> EXERCISE BRIEF
Find the string "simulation" in the data, then copy every line where it is found.

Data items
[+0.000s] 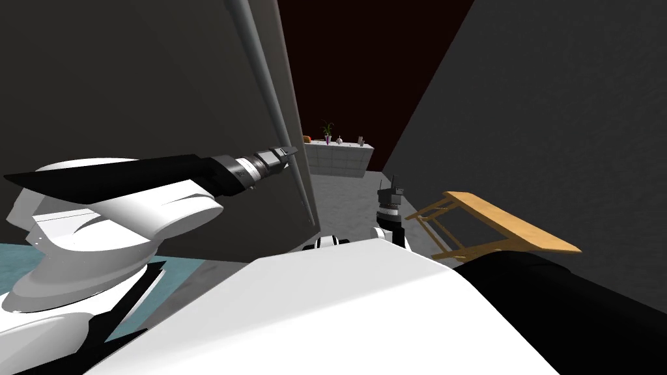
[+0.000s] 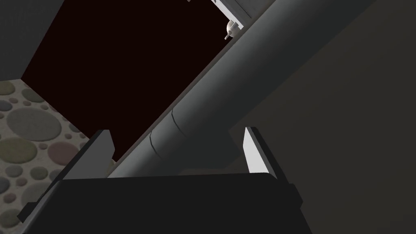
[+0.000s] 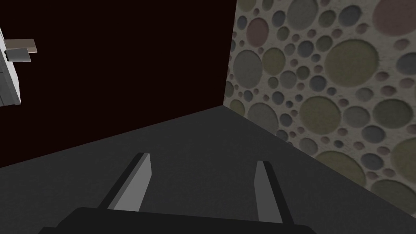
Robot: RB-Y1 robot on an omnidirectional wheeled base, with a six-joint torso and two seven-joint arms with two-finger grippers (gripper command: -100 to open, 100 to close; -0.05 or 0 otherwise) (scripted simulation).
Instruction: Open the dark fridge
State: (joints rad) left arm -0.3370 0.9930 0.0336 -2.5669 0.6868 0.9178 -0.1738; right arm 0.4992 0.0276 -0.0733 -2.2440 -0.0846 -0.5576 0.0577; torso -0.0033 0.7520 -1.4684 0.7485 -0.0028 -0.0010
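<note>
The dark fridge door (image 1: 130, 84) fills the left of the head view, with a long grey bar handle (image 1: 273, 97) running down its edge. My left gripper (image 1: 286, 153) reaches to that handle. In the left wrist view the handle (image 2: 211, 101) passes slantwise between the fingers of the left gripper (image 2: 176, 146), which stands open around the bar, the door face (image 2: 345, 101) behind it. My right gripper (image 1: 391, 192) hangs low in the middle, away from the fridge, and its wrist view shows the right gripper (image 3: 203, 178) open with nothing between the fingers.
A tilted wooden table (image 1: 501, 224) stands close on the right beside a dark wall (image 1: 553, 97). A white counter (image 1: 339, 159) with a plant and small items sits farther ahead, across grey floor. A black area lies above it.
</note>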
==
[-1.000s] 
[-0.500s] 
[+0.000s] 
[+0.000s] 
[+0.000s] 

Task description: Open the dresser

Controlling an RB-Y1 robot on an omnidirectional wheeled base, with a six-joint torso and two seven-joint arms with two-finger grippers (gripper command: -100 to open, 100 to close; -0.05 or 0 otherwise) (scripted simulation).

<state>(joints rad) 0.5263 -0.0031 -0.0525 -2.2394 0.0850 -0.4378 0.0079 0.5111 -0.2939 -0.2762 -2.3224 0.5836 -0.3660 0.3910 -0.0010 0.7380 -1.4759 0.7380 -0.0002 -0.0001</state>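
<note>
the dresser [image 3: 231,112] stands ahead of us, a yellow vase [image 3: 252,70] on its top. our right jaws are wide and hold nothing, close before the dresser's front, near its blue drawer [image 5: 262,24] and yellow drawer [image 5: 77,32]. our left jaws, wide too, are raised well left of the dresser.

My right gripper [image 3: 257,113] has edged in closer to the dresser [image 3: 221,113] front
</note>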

> EXERCISE RESULT
Robot: RB-Y1 robot on an omnidirectional wheeled base, with a six-joint torso and two seven-joint arms with two-finger grippers (gripper command: -100 to open, 100 to close; -0.05 or 0 otherwise) (scripted simulation).
Controlling an RB-Y1 robot on an omnidirectional wheeled base, with a six-joint torso and two seven-joint arms with two-finger grippers (gripper command: -100 to open, 100 to close; -0.05 or 0 otherwise) (scripted simulation).

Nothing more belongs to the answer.